* [Activity] Take the entries below and print only the lines from the one with "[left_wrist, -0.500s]" through the one with "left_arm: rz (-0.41", exactly as they stand, both ends included.

___

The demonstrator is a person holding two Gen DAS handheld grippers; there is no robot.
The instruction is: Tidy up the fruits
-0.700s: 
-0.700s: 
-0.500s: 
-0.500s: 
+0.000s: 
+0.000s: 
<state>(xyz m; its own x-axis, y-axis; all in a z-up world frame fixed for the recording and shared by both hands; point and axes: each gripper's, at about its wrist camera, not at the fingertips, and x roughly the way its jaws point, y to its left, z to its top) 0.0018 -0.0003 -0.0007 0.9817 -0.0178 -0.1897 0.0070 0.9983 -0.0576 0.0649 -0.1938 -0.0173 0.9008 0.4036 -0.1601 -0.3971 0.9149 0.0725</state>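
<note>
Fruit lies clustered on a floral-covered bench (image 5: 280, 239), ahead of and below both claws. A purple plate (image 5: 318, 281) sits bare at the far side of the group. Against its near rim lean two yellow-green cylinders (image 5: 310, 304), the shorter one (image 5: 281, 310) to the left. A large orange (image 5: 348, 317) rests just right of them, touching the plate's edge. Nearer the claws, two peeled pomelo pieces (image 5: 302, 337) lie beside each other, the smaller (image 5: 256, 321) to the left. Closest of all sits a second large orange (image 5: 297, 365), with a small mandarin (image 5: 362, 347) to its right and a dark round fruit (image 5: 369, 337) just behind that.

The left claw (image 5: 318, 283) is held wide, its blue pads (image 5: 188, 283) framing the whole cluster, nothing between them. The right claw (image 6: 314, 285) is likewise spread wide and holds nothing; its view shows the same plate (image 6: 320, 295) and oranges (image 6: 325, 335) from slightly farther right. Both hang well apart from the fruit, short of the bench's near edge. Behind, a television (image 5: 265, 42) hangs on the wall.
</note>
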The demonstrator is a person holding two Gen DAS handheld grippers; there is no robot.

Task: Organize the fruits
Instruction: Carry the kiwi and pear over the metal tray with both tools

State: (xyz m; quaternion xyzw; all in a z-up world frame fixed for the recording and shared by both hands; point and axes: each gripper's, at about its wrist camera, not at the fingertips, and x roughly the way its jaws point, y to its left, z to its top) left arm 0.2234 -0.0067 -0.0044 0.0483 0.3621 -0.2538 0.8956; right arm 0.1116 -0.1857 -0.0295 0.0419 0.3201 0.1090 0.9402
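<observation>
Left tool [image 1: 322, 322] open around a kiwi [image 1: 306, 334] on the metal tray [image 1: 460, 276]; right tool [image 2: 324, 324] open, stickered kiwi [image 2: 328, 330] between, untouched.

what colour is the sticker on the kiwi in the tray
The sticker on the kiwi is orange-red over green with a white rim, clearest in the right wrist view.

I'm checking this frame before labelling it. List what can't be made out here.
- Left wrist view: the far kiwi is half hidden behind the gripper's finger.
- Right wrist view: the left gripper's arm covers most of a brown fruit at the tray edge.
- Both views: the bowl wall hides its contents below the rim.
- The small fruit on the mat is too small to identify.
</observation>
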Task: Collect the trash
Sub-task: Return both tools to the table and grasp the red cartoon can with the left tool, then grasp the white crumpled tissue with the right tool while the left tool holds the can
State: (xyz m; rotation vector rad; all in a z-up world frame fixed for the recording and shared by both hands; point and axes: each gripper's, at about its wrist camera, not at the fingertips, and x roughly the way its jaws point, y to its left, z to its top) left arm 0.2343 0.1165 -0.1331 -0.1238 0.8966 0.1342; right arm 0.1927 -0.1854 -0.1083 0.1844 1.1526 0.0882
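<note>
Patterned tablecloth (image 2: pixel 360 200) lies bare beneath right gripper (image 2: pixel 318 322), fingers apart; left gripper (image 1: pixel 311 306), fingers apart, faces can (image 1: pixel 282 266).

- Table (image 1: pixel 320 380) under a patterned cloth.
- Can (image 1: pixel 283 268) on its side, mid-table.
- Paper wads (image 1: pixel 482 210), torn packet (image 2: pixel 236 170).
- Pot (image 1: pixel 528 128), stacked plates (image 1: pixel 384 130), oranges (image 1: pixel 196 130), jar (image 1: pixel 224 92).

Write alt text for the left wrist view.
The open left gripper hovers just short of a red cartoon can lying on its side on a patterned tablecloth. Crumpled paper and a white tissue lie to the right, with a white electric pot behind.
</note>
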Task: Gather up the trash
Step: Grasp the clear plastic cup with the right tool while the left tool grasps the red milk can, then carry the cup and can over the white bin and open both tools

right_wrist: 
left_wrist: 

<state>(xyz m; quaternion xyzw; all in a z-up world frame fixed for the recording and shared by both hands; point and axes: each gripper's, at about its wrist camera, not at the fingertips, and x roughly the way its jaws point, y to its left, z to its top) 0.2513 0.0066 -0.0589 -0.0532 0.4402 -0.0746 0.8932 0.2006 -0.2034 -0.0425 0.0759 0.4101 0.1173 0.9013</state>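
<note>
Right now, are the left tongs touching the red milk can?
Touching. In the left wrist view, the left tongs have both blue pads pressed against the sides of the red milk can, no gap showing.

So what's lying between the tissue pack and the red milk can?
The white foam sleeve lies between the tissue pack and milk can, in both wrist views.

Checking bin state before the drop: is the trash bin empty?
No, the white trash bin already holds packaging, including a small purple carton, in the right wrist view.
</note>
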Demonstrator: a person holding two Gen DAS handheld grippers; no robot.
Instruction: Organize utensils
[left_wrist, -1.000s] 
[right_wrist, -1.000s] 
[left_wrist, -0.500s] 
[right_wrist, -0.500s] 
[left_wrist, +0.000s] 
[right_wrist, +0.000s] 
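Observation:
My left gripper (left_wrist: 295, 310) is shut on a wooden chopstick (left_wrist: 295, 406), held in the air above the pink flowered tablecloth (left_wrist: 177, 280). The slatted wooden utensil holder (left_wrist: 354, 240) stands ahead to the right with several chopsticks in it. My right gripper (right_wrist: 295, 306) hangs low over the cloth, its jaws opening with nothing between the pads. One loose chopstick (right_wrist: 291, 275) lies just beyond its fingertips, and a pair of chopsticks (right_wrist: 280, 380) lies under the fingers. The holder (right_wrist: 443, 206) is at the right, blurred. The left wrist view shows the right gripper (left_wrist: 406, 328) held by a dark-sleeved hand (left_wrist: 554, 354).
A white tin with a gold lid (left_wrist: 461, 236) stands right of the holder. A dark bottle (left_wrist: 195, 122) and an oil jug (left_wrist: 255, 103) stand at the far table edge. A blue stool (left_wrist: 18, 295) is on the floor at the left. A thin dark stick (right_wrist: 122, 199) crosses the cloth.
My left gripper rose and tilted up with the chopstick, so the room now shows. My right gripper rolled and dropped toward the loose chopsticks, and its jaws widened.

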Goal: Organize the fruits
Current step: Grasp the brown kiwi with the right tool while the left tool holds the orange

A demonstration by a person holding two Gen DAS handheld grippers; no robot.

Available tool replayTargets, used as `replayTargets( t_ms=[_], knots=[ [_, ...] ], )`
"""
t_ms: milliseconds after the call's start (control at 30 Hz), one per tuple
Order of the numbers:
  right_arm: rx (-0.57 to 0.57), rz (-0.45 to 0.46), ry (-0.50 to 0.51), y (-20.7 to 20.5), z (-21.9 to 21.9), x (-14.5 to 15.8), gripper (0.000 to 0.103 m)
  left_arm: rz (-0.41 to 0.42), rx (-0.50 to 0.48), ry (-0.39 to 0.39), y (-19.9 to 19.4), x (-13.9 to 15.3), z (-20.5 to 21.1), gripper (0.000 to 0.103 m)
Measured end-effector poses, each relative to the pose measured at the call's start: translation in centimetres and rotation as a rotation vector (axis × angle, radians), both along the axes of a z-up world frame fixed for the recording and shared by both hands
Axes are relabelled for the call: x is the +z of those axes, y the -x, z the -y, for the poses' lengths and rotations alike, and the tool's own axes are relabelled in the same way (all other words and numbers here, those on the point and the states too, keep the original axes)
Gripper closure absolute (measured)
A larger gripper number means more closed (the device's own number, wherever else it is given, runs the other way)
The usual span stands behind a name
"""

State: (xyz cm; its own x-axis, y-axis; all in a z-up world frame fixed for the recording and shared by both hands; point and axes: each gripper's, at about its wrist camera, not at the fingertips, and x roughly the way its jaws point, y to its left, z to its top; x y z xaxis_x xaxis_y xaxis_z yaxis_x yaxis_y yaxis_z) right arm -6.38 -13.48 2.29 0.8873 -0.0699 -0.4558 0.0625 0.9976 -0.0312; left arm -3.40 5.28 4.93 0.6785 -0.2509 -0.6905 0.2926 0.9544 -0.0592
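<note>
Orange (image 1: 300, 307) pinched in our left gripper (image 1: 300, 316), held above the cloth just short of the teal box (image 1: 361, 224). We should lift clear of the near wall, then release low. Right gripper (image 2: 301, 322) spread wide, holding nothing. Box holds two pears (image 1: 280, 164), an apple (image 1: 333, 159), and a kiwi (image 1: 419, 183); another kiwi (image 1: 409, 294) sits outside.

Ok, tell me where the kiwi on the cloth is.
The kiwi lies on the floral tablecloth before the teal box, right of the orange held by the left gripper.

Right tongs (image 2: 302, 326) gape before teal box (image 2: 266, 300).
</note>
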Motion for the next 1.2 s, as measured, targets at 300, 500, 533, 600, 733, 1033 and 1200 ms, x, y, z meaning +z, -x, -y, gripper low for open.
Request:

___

* [Problem solution]
[left_wrist, -0.500s] 
[right_wrist, -0.500s] 
[left_wrist, +0.000s] 
[right_wrist, +0.000s] 
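Observation:
My left gripper (left_wrist: 295, 310) is shut on a wooden chopstick (left_wrist: 295, 406), held in the air above the pink flowered tablecloth (left_wrist: 177, 280). The slatted wooden utensil holder (left_wrist: 354, 240) stands ahead to the right with several chopsticks in it. My right gripper (right_wrist: 295, 306) hangs low over the cloth, its jaws opening with nothing between the pads. One loose chopstick (right_wrist: 291, 275) lies just beyond its fingertips, and a pair of chopsticks (right_wrist: 280, 380) lies under the fingers. The holder (right_wrist: 443, 206) is at the right, blurred. The left wrist view shows the right gripper (left_wrist: 406, 328) held by a dark-sleeved hand (left_wrist: 554, 354).
A white tin with a gold lid (left_wrist: 461, 236) stands right of the holder. A dark bottle (left_wrist: 195, 122) and an oil jug (left_wrist: 255, 103) stand at the far table edge. A blue stool (left_wrist: 18, 295) is on the floor at the left. A thin dark stick (right_wrist: 122, 199) crosses the cloth.
My left gripper rose and tilted up with the chopstick, so the room now shows. My right gripper rolled and dropped toward the loose chopsticks, and its jaws widened.
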
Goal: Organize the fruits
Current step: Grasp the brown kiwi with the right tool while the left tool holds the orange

A demonstration by a person holding two Gen DAS handheld grippers; no robot.

Available tool replayTargets, used as `replayTargets( t_ms=[_], knots=[ [_, ...] ], )`
"""
t_ms: milliseconds after the call's start (control at 30 Hz), one per tuple
Order of the numbers:
  right_arm: rx (-0.57 to 0.57), rz (-0.45 to 0.46), ry (-0.50 to 0.51), y (-20.7 to 20.5), z (-21.9 to 21.9), x (-14.5 to 15.8), gripper (0.000 to 0.103 m)
  left_arm: rz (-0.41 to 0.42), rx (-0.50 to 0.48), ry (-0.39 to 0.39), y (-19.9 to 19.4), x (-13.9 to 15.3), z (-20.5 to 21.1), gripper (0.000 to 0.103 m)

Nothing else is needed to complete the exercise.